Problem:
Each line of the data must be given back verbatim, with pictures removed.

Recorded information:
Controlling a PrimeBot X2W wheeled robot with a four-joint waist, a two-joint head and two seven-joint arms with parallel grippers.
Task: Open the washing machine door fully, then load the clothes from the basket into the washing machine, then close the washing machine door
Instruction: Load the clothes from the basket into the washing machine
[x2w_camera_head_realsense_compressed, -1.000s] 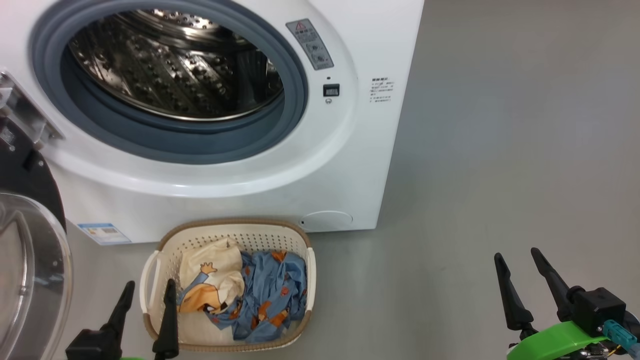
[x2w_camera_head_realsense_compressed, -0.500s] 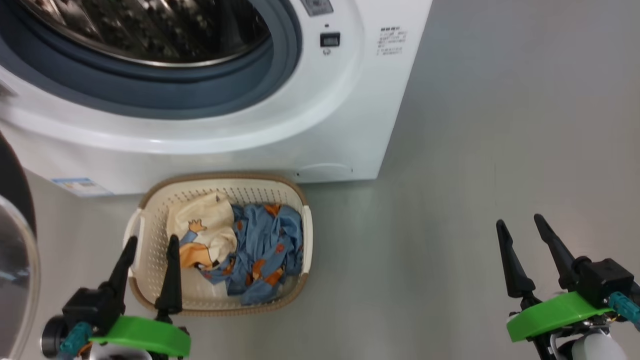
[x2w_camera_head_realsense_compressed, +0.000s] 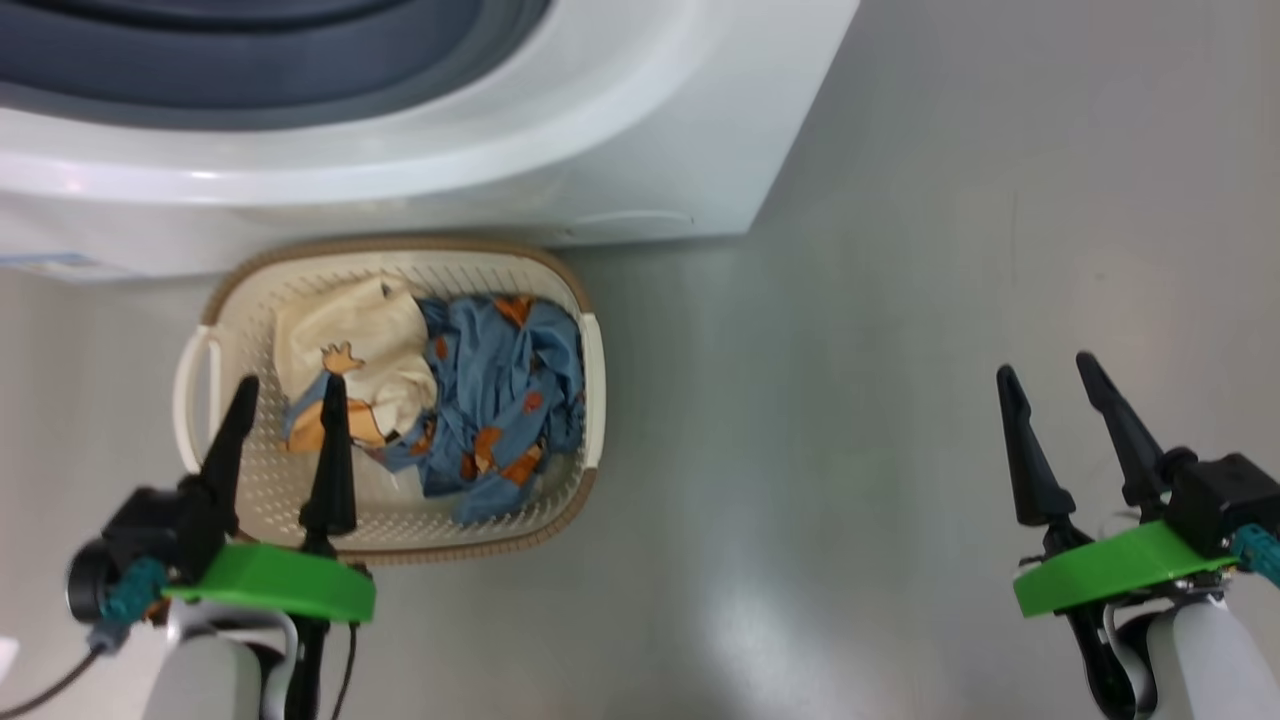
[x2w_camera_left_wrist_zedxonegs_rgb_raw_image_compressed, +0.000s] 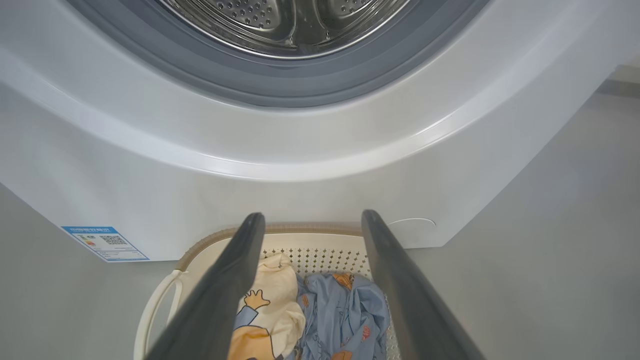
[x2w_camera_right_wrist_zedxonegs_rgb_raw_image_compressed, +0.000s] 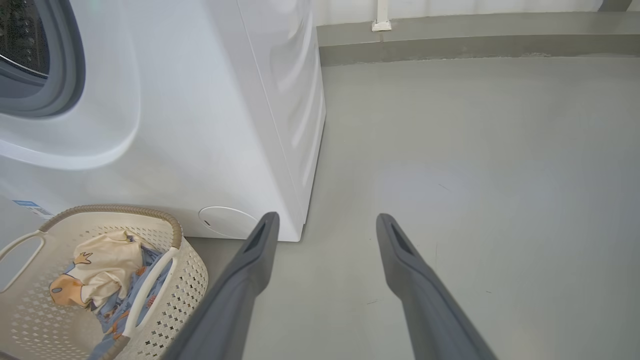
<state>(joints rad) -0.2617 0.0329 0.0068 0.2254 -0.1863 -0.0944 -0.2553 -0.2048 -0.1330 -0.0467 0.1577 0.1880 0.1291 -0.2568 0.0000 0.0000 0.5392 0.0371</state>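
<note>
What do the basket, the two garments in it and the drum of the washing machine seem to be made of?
The basket: cream plastic, matte, by its moulded perforations; its brown rim looks woven, perhaps also moulded. The cream garment and blue garment: soft fabric, by their crumpled folds. The drum: shiny steel, probably, by its bright reflections.

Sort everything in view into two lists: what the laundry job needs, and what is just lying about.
Needed for the job:
washing machine
drum
basket
cream garment
blue garment

Just there:
blue label sticker
round cover low on the machine's front
white fitting at the wall base
</note>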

Task solution:
Controlling a PrimeBot X2W wheeled robot with a four-joint waist, a two-joint head and two seven-joint arms with parallel grippers.
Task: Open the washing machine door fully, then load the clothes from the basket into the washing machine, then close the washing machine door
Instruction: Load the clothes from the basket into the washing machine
[x2w_camera_head_realsense_compressed, -1.000s] 
[x2w_camera_head_realsense_compressed, -0.500s] 
[x2w_camera_head_realsense_compressed, +0.000s] 
[x2w_camera_left_wrist_zedxonegs_rgb_raw_image_compressed, +0.000s] 
[x2w_camera_right_wrist_zedxonegs_rgb_raw_image_compressed, +0.000s] 
<state>(joints rad) -0.2617 0.0329 0.0068 0.2254 -0.1863 -0.0944 -0.2553 -0.2048 -0.1330 -0.0467 0.1577 0.1880 0.1291 -0.2568 0.0000 0.0000 0.5392 0.0371</state>
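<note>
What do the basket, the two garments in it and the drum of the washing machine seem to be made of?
The basket: cream plastic, matte, by its moulded perforations; its brown rim looks woven, perhaps also moulded. The cream garment and blue garment: soft fabric, by their crumpled folds. The drum: shiny steel, probably, by its bright reflections.

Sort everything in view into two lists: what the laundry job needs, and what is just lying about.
Needed for the job:
washing machine
drum
basket
cream garment
blue garment

Just there:
blue label sticker
round cover low on the machine's front
white fitting at the wall base
</note>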

The required output is complete.